I must push through my feelings and thoughts. Not doing so could literally mean death.

I learned a great lesson that day. One that would be a massive breakthrough in my recovery for my depression. Or you know what, it was probably a lesson I already learned and was just reinforced by God and His awesome sovereignty.

In the midst of a darkness so great, when the darkness drowns your very soul and infiltrates your very being; God is still there. His truth remains the same even when your mind, body, and soul tell you otherwise.

In the midst of depression, it feels like the very Messiah that died for you has left you. But oh how that is a lie from Satan and a sinful — fallen body. It took me eight months to realize that God didn’t really leave me. That I was still saved and Loved by Him.

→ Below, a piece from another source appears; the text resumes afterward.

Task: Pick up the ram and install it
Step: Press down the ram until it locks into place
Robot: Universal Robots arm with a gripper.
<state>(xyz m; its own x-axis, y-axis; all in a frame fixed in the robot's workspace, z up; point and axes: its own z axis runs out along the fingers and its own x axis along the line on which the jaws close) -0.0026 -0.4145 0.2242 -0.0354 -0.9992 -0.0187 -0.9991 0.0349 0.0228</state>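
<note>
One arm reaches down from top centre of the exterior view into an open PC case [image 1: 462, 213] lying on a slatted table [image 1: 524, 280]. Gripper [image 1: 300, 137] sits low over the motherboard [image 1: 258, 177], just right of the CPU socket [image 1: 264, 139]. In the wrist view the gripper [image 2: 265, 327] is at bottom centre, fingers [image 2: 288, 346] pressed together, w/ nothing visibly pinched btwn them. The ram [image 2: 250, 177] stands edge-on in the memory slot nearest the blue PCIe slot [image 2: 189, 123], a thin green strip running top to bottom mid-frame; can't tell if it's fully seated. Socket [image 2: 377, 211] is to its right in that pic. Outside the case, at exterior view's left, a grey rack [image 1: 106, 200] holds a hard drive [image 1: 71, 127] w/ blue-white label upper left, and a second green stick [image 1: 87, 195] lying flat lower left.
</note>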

Jesus Christ is always there. He’s always there even when the mind and body signal otherwise. I know this for certain as I go through more depressive/anxious episodes and remind myself in the midst of the darkness that He is there, crying with me. Within the times when my soul is devoid of emotion and life, Gods voice has constantly comforted me.

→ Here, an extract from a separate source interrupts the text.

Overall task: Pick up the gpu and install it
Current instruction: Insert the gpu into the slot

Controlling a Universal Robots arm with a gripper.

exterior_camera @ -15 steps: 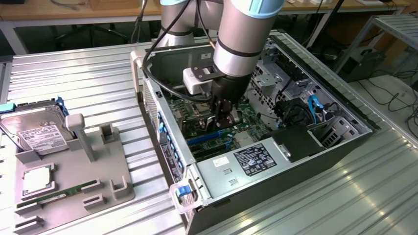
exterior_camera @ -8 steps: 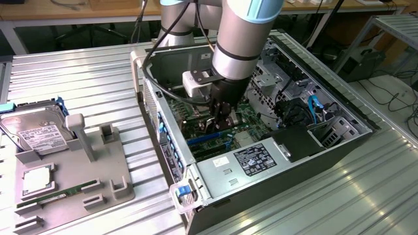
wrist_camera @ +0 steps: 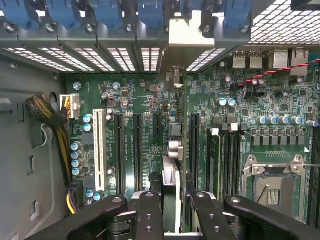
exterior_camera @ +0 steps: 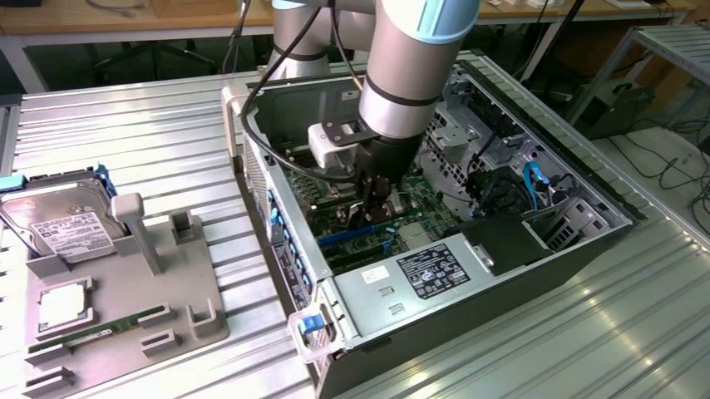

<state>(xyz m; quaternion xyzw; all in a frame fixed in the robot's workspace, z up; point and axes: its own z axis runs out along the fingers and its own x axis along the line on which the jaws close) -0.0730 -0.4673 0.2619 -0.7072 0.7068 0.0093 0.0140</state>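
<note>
While the arm reaches down into the open computer case [exterior_camera: 577, 179], the scene in the exterior view runs from a grey parts tray [exterior_camera: 166, 307] at that view's left to the case on the right. On the tray, a silver hard drive [exterior_camera: 56, 224] with a white label leans in its holder, a square processor [exterior_camera: 63, 306] lies below it, and a slim green RAM stick [exterior_camera: 95, 331] rests in a slot near the tray's front edge. All of it sits on a ribbed metal table [exterior_camera: 111, 133].

Further right, the gripper [exterior_camera: 372, 212] hangs low inside the case, directly over the green motherboard [exterior_camera: 427, 208], just above the blue-edged slots. A grey power supply box [exterior_camera: 427, 278] with a black label lies at the near end of the case, and blue cables [exterior_camera: 533, 187] run along the exterior view's right side.

In the wrist view, the two black fingers [wrist_camera: 147, 217] are closed narrowly on the gpu [wrist_camera: 172, 195], which stands on edge between them. The card is seen edge-on as a thin strip running from the gripper [wrist_camera: 174, 220] toward the slotted rear wall, its silver bracket [wrist_camera: 187, 35] meeting the row of blue retainers there. It stands over the motherboard [wrist_camera: 145, 105] between long black expansion slots, with a white slot [wrist_camera: 98, 150] well off to one side and the empty processor socket [wrist_camera: 275, 187] on the other. Whether the card is fully seated cannot be told.
</note>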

It’s amazing how reminding yourself of Gods presence is so key to recovering from depression. It doesn’t get rid of all the pain. Trust me… it doesn’t, and it’s not supposed too. But its meant to fight the lies that depression often tells you. If it can give you even a tiny bit of relief or allot of relief (depending on whether your depression is biological, situational, spiritual, a combination of the three, and other factors) that’s what counts.

Gods Love is far greater than you know. He’s a God that cares, a God that shows compassion, a God that knows you and deeply cares about you and your depression no matter where its roots lie. He’s there to be that voice of comfort, his verses are there to push you through to fight and dispute the negative thoughts that can pour in during a depressive episode, his grace is there to remind you of just how much he cares for you. And in the midst of this journey of depression God has shown me that all that has happened this year because or greatly influenced by the depression is all part of the great journey he has still in store for me. That He is working all things for the good of my being.

I am excited.

I can’t wait for what lies ahead! Even in the midst of this recovery.

Welcome to a window into my journey. A window into my life. An authentic and honest view of how I am growing with God (Whether through a lesson being learned or through depression). As God has helped me throughout this time to grow closer and stronger in Him, I hope that I can be of any help to you through all my experiences.

Welcome to a window into my life, a God-blessed, awesome journey that I Love being a part of.